Le centre suédois d’Edmonds – où McCarty avait prévu de livrer – a annoncé samedi qu’il fermerait temporairement son centre de naissance au 7ème étage, gagnant 35 lits pour l’afflux prévu. McCarty ira à la place dans un hôpital affilié à Everett.

“Ils ont besoin de plus de lits. S’ils peuvent ouvrir un étage entier, je comprends”, a déclaré McCarty, un enseignant d’une école publique qui est occupé à coacher des collègues sur l’apprentissage en ligne pendant le verrouillage de l’État.

Pour la plupart des gens, le coronavirus provoque des symptômes légers ou modérés, tels que de la fièvre et de la toux qui disparaissent en deux à trois semaines. Pour certains, en particulier les personnes âgées et les personnes ayant des problèmes de santé existants, cela peut provoquer des maladies plus graves, notamment la pneumonie et la mort.

Si d’autres pays ont la même expérience que la Chine, 15% à 20% des patients COVID-19 auront une maladie grave. Environ 5% pourraient tomber suffisamment malades pour nécessiter des soins intensifs.

L’équipement est un défi. Environ 20% des hôpitaux américains ont déclaré qu’ils n’avaient pas assez d’appareils respiratoires pour les patients et 97% réutilisaient ou conservaient autrement les masques N95, selon un sondage mené la semaine dernière par l’organisation d’achats de groupes hospitaliers Premier.

Qui fournira les lits nécessaires aux soins intensifs gardera les responsables des hôpitaux américains éveillés la nuit.

Dans l’ouest du Massachusetts, Nancy Shendell-Falik, une infirmière devenue directrice d’hôpital, planifie la réponse de Baystate Health.
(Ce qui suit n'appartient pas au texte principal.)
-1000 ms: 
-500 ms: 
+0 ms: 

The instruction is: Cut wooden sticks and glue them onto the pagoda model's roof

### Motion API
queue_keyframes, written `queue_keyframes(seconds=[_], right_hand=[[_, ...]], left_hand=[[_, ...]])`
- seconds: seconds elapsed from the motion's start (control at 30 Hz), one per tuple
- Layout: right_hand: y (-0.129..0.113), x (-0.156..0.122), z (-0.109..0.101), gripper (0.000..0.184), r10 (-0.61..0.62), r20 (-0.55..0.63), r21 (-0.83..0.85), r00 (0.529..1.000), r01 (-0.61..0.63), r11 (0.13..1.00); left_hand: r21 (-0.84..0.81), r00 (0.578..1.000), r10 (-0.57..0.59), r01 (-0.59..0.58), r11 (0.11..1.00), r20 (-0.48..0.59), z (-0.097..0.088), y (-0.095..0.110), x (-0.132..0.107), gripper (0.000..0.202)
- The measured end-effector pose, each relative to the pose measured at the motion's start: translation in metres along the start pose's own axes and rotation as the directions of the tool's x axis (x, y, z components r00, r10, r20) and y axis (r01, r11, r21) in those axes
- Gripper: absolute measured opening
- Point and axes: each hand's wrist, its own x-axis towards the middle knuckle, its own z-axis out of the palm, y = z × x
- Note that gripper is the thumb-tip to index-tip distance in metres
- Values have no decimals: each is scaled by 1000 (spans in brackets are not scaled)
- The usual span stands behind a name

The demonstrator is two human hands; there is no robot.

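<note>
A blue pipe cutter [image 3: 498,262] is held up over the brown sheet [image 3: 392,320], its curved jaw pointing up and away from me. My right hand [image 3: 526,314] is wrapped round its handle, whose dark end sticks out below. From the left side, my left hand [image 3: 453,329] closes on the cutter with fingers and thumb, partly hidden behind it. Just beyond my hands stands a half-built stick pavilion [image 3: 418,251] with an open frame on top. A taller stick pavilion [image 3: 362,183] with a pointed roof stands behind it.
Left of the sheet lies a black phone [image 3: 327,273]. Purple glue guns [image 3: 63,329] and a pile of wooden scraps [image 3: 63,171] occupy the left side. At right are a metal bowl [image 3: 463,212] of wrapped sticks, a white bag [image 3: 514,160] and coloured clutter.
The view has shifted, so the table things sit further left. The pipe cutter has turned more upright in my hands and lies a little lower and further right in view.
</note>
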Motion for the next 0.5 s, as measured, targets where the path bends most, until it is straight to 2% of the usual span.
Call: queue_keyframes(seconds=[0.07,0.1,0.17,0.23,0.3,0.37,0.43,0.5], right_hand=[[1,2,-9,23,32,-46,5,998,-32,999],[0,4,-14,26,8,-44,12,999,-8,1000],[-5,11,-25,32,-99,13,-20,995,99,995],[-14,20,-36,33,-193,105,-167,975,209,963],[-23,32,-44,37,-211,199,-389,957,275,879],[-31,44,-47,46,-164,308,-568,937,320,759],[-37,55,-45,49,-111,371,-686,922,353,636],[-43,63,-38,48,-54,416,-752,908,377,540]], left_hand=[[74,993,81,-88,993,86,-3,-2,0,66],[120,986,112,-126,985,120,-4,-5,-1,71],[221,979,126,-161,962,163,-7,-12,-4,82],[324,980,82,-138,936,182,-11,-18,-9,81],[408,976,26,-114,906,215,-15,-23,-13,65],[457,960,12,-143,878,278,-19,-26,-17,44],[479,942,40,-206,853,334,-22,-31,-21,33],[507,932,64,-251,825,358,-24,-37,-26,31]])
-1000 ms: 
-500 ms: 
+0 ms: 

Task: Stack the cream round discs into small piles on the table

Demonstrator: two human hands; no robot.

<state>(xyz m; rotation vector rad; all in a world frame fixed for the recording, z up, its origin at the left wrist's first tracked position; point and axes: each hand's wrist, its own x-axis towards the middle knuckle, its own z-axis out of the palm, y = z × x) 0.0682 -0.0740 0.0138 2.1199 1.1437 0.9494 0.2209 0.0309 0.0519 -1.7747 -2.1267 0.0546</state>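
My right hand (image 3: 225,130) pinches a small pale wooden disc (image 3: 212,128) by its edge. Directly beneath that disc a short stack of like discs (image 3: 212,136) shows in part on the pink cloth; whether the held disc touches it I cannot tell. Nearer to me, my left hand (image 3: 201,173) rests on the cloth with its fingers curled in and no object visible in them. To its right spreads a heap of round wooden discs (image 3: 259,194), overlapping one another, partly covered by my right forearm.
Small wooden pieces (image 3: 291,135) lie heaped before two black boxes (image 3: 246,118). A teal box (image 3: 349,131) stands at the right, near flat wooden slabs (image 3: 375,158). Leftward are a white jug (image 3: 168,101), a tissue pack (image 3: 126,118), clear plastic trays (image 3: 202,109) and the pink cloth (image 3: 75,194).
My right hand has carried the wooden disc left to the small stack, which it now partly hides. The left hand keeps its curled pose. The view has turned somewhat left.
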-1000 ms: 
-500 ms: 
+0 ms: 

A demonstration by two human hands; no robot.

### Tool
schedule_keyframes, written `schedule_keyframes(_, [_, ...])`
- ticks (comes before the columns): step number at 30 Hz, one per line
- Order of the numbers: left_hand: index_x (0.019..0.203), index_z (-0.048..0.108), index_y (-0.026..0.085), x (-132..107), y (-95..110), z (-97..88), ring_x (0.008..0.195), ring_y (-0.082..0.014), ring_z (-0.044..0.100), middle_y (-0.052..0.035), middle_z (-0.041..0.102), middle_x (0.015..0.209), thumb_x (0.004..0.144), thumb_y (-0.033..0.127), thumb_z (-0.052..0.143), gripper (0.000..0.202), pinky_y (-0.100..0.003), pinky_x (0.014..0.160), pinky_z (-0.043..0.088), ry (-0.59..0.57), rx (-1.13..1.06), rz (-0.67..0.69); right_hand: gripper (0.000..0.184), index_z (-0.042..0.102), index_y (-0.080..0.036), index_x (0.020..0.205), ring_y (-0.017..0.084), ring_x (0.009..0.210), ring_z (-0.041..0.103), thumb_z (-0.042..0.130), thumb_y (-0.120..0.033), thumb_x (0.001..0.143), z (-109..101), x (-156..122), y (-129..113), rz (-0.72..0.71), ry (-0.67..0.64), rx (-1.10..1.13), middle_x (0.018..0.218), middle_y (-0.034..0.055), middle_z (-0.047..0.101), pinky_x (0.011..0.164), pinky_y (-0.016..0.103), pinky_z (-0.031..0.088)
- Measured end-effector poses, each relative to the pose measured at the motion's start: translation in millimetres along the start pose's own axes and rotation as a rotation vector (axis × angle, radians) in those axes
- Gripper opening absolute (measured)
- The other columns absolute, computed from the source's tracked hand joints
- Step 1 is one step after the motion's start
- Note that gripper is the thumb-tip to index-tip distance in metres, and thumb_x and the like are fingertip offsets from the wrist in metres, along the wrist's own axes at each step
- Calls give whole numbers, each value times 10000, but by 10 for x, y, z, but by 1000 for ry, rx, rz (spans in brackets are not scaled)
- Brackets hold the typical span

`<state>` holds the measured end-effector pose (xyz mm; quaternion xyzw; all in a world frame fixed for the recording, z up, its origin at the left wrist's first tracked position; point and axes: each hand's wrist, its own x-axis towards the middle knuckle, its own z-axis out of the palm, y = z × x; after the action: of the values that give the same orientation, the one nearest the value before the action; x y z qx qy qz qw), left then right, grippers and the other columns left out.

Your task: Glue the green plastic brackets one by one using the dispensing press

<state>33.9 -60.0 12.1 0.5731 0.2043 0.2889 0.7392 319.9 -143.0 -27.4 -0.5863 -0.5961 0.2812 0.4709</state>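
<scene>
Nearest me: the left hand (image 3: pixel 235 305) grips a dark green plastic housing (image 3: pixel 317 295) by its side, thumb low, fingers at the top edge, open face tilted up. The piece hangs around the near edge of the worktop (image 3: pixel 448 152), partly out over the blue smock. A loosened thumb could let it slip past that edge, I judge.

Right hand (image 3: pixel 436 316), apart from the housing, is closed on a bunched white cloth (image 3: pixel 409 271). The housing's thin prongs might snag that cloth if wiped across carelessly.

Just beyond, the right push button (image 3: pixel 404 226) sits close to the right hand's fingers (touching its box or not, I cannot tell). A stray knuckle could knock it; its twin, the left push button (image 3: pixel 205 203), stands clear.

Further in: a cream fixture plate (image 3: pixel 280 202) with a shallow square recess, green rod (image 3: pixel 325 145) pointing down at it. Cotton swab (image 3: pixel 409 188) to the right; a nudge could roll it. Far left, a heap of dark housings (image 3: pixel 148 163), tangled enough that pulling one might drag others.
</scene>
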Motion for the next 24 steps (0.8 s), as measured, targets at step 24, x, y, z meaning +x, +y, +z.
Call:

Les hôpitaux communautaires et l’hôpital phare du système à Springfield trouvent de l’espace pour 500 lits supplémentaires, dont 140 lits en soins intensifs.

Elle se pose la question: est-ce que la formation croisée du personnel et le travail en équipe aideront les infirmières des soins intensifs à gérer une vague de patients ayant besoin d’appareils respiratoires? Y aura-t-il suffisamment de masques, de blouses et d’écrans faciaux? Elle s’inquiète également de l’épuisement, de l’épuisement professionnel et des infirmières qui tombent malades.

“Les lits ne prennent pas soin des patients. Nous avons besoin du personnel pour le faire”, a-t-elle déclaré.

Au cours du 11 septembre, elle a travaillé comme infirmière en chef dans un hôpital à huit milles des tours jumelles. Elle a également travaillé dans un hôpital de Boston qui a fait des victimes du bombardement du marathon de 2013.

“Ces choses ont changé notre monde pour toujours, mais ce sont des activités très limitées dans le temps. Ce qui fait peur à ce sujet”, a-t-elle déclaré, c’est “nous ne connaissons pas la durée”.

Ce week-end, McCarty et son mari prévoient de se rendre à l’hôpital Everett, un essai pour quand elle va accoucher. Quand ses contractions commenceront, ils appelleront son père pour qu’il reste avec leur fille de 4 ans. McCarty le prend à pas de géant, connaissant la profondeur du besoin.

“S’il s’agissait de mon premier enfant, je pense que ce serait un peu plus difficile”, a déclaré McCarty à propos de l’ajustement de son plan de naissance pour COVID-19. “Je sais à quoi ça ressemble et je l’ai déjà vécu. Où je livre n’est pas forcément une grosse affaire. Je suis heureux d’obliger.”